Fisher  and his team  specialized  in finding and salvaging shipwrecks  of Spanish  galleons  and  other  vessels  from  the  Spanish Colonial era,  off  the  coasts  of Florida  and its Keys.   As  of  the  mid-1980s,  Fisher’s operation had  recovered  treasure worth approximately  $400 million at that time.     
Among that treasure  was Gold Bar  27,  which Fisher  donated to the  Mel Fisher Maritime  Heritage  Museum  (the  “Museum”)  in Key West,  Florida.   There,  Gold Bar 27  became  iconic,  and  three  to four  million Museum  visitors  handled it over  the years.
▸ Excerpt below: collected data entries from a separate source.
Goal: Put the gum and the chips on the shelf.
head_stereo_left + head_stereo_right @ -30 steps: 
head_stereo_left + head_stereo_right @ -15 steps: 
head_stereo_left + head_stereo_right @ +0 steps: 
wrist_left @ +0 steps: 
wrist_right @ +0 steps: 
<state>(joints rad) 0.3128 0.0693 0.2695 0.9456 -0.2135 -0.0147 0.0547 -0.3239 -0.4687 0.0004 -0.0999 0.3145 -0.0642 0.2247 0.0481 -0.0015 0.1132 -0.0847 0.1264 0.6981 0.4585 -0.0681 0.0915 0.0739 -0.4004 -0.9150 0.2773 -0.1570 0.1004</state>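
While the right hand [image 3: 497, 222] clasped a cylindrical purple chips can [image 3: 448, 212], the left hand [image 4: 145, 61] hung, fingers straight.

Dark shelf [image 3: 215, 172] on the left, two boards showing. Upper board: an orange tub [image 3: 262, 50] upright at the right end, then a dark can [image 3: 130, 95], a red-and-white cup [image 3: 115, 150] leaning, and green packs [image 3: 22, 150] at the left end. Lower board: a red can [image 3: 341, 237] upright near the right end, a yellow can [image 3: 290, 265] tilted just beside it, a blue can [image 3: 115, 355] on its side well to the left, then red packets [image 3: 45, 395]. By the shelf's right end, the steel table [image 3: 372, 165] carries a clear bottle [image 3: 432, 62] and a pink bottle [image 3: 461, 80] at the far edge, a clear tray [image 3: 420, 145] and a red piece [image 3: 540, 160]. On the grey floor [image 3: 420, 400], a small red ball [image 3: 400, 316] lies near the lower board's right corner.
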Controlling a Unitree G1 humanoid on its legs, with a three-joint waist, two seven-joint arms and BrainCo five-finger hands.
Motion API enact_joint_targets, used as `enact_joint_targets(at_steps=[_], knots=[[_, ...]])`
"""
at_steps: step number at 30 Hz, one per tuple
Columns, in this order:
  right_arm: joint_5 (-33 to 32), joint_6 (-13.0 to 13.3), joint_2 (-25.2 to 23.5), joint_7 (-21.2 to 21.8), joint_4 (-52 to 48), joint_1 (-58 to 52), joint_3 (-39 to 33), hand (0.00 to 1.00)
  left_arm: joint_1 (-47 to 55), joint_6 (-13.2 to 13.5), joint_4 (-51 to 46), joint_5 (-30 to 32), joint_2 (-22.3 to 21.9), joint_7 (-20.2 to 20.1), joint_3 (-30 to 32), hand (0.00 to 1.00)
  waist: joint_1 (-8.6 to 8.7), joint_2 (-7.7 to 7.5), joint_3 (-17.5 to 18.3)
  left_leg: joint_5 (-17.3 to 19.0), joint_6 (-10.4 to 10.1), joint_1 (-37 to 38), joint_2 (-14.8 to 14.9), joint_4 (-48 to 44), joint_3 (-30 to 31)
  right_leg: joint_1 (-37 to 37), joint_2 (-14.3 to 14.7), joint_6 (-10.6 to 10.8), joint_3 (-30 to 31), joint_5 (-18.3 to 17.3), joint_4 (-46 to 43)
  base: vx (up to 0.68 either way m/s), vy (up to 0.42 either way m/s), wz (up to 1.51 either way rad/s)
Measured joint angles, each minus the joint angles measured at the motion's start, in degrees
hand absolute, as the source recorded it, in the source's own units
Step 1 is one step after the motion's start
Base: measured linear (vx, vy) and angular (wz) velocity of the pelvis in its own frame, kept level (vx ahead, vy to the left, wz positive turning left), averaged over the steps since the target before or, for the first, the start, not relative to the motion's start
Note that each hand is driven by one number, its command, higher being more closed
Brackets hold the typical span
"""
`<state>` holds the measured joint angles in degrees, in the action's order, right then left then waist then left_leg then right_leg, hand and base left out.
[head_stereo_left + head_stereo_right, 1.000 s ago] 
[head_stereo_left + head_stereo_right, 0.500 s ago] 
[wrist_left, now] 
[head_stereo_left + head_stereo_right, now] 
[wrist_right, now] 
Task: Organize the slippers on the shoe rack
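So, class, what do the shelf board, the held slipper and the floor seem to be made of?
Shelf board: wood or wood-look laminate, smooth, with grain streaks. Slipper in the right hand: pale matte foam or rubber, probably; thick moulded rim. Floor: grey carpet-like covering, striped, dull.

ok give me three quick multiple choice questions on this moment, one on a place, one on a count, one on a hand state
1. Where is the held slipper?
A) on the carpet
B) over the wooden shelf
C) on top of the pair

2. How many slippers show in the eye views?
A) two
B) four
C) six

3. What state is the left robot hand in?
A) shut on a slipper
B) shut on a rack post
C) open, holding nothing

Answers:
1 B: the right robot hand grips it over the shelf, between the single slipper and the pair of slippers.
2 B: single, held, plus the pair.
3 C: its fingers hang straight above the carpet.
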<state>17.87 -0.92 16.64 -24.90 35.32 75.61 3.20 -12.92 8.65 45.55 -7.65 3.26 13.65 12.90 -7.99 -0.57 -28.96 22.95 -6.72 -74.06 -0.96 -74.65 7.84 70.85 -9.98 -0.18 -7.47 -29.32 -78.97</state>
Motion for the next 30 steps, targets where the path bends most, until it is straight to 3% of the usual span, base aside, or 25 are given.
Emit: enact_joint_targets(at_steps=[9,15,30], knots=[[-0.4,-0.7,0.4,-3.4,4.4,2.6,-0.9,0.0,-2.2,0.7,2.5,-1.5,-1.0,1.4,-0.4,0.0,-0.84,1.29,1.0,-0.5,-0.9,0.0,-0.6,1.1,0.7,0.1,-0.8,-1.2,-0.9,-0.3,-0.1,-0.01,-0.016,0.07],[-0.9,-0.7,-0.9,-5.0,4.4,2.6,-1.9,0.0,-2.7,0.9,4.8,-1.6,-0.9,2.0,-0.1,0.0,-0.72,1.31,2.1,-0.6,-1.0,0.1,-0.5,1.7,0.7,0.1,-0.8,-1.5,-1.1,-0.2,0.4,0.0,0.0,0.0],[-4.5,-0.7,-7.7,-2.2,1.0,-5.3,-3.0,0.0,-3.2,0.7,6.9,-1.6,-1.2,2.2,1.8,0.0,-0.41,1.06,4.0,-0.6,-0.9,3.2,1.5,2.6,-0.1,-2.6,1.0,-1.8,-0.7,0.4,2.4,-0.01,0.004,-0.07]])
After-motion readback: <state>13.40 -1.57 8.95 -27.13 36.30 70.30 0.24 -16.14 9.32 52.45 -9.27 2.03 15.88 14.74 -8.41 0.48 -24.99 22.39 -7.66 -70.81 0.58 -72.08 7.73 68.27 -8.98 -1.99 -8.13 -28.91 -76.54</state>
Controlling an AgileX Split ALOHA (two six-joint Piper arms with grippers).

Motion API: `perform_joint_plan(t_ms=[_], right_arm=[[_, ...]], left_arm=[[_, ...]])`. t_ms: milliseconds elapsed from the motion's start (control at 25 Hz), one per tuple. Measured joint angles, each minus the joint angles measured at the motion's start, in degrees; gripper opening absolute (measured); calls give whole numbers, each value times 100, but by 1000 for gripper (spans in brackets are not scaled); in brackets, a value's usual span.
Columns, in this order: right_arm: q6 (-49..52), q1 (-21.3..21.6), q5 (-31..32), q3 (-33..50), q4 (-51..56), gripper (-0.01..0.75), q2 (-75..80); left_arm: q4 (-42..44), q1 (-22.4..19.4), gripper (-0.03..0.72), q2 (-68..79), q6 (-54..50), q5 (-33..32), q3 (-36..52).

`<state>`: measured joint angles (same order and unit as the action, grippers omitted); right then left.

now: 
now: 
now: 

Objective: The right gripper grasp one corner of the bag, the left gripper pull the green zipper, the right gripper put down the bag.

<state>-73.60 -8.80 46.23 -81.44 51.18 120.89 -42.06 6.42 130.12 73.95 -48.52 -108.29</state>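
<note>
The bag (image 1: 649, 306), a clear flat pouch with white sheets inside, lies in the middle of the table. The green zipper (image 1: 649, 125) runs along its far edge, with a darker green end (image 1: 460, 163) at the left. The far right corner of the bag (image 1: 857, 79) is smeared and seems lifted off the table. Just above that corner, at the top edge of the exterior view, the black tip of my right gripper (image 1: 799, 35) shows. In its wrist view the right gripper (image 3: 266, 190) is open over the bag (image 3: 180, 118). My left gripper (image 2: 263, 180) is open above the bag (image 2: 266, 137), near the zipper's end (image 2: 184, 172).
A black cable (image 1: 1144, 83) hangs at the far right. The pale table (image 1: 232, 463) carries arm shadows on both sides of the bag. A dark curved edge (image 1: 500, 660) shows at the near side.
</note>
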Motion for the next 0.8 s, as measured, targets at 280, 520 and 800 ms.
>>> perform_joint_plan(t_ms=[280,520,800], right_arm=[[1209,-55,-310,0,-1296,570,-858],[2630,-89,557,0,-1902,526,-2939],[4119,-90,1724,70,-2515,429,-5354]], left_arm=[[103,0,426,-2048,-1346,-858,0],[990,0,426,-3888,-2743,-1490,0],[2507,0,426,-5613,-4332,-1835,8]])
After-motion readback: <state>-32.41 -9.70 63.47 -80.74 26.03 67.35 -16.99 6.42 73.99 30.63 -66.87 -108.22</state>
Enter  Defendant-Appellant  Jarred  Alexander  Goldman  (sometimes truth  can be  stranger  than  fiction)  and Codefendant  Richard Steven Johnson.   In  2010, Goldman  and Johnson  stole  Gold  Bar  27  from  the  Museum.   This  appeal  requires  us to consider  the  proper  standard—we  might call it  the  gold  standard—for determining,  for  purposes of  ordering  restitution  under  the  Mandatory Victims Restitution Act,  18  U.S.C.  § 3663A (“MVRA”),  the  value  of  Gold  Bar  27.     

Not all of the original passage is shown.